Exercise prompt → From the entries below, retype only the lines from the one with "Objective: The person" through the one with "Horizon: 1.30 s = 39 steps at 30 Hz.", exactly as written.

━━━ Data provided ━━━

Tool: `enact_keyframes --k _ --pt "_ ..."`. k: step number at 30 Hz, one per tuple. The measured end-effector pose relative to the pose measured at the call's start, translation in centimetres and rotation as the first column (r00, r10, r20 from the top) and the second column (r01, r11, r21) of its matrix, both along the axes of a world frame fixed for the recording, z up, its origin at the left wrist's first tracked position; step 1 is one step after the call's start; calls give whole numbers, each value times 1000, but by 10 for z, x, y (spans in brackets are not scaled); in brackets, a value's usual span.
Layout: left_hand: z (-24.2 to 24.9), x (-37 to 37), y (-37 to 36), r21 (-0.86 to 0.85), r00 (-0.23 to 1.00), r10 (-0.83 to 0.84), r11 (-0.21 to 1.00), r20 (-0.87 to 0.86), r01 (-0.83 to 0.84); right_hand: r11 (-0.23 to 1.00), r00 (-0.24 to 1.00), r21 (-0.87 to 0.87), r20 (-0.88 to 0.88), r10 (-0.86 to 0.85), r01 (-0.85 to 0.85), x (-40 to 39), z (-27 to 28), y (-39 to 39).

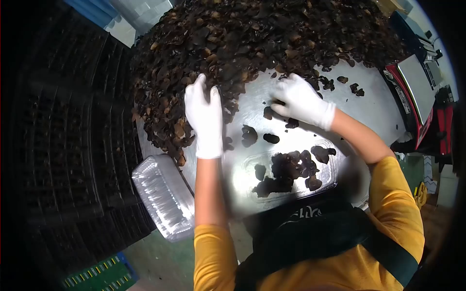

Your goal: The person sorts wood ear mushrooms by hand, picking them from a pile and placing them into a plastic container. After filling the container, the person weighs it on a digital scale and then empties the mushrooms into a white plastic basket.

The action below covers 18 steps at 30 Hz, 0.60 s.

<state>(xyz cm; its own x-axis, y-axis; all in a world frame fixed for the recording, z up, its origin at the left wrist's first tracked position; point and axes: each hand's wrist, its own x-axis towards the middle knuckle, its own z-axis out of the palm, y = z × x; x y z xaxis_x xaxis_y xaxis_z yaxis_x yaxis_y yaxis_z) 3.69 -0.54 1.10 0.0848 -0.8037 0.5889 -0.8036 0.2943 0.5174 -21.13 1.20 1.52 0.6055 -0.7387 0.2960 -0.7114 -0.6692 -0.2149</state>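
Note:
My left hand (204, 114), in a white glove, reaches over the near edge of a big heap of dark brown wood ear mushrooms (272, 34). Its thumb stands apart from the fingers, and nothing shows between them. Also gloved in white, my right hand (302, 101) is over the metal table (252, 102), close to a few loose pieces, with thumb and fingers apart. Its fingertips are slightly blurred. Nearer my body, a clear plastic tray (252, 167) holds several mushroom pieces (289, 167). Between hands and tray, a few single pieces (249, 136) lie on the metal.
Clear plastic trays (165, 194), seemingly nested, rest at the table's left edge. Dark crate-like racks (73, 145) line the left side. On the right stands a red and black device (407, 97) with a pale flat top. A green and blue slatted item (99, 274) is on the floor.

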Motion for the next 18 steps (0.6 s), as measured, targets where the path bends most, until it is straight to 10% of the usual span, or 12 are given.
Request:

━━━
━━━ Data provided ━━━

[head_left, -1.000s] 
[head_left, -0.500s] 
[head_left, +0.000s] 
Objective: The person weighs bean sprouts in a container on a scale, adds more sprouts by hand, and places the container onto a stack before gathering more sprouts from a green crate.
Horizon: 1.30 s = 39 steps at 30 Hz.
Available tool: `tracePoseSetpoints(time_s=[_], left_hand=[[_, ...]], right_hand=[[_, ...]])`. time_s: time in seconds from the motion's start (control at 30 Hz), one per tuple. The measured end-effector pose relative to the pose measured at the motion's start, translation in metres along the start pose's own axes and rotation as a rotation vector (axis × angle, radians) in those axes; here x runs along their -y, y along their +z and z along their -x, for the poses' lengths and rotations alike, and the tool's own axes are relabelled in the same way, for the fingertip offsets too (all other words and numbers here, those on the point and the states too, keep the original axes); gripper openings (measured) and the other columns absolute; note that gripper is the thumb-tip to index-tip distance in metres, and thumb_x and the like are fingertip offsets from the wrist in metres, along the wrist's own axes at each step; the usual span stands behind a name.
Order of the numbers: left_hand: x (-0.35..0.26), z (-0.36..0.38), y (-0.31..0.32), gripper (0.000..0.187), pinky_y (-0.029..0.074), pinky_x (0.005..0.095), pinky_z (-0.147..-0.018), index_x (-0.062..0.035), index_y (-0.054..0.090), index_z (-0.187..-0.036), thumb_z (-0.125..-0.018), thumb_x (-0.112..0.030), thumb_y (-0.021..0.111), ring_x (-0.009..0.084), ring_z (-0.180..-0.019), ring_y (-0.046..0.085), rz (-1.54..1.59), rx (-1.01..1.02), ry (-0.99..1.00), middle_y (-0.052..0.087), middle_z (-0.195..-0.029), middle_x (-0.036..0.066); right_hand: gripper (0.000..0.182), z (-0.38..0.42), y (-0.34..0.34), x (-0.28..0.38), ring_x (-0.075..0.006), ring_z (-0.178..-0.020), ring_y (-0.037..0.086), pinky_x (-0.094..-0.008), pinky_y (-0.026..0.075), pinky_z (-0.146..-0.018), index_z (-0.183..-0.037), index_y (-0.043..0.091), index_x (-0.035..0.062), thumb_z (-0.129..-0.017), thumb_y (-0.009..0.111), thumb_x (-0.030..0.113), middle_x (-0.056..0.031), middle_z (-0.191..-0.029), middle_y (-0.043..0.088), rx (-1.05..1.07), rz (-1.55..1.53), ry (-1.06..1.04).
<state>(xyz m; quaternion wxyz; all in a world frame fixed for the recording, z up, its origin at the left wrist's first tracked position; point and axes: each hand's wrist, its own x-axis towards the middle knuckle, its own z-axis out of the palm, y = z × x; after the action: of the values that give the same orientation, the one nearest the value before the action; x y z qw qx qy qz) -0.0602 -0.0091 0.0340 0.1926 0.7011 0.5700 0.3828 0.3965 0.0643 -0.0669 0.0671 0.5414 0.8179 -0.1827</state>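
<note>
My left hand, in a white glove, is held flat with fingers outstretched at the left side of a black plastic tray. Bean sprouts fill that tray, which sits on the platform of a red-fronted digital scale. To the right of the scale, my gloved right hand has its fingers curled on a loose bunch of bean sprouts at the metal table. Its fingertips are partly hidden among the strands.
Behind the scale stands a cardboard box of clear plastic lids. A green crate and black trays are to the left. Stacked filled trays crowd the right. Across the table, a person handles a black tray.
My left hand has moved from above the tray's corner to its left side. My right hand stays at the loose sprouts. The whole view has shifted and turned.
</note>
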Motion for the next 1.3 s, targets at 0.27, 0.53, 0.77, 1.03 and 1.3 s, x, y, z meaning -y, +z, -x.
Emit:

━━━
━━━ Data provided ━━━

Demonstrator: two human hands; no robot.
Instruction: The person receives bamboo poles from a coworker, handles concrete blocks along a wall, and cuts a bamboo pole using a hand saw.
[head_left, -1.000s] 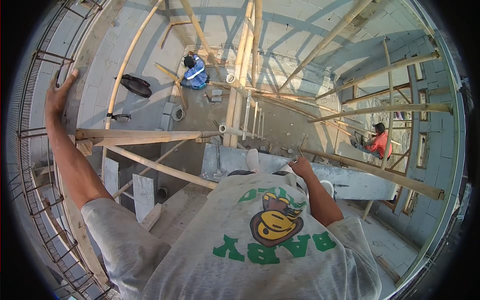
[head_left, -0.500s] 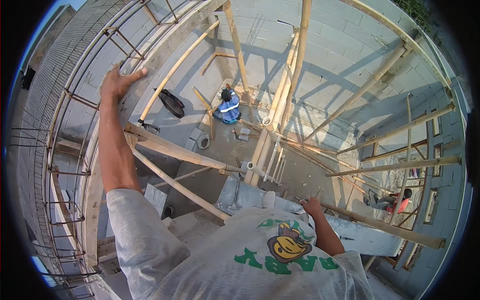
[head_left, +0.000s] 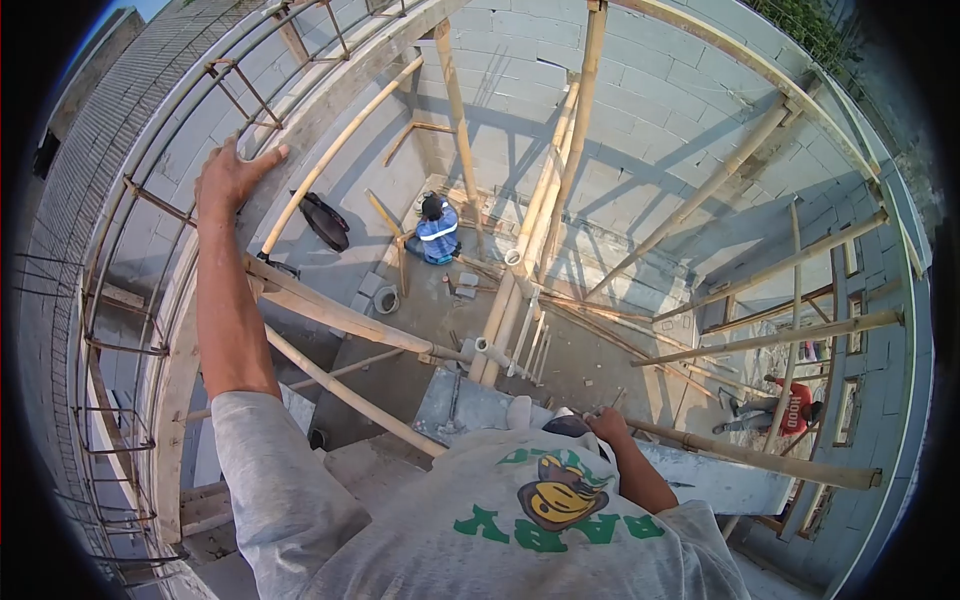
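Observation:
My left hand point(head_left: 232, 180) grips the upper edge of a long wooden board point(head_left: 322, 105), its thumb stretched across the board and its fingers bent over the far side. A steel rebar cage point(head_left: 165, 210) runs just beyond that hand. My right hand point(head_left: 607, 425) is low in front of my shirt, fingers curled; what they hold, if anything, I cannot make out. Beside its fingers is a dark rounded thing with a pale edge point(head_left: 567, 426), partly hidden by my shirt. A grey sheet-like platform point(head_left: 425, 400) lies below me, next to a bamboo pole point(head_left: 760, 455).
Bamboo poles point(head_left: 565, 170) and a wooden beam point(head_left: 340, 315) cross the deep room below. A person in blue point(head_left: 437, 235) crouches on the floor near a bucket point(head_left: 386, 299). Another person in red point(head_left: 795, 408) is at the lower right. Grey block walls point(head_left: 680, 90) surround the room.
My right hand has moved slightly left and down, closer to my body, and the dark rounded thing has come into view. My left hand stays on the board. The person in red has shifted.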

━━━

Solution for this task →
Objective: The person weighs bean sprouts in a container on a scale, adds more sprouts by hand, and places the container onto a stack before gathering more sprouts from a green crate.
Horizon: 1.30 s = 39 steps at 30 Hz.

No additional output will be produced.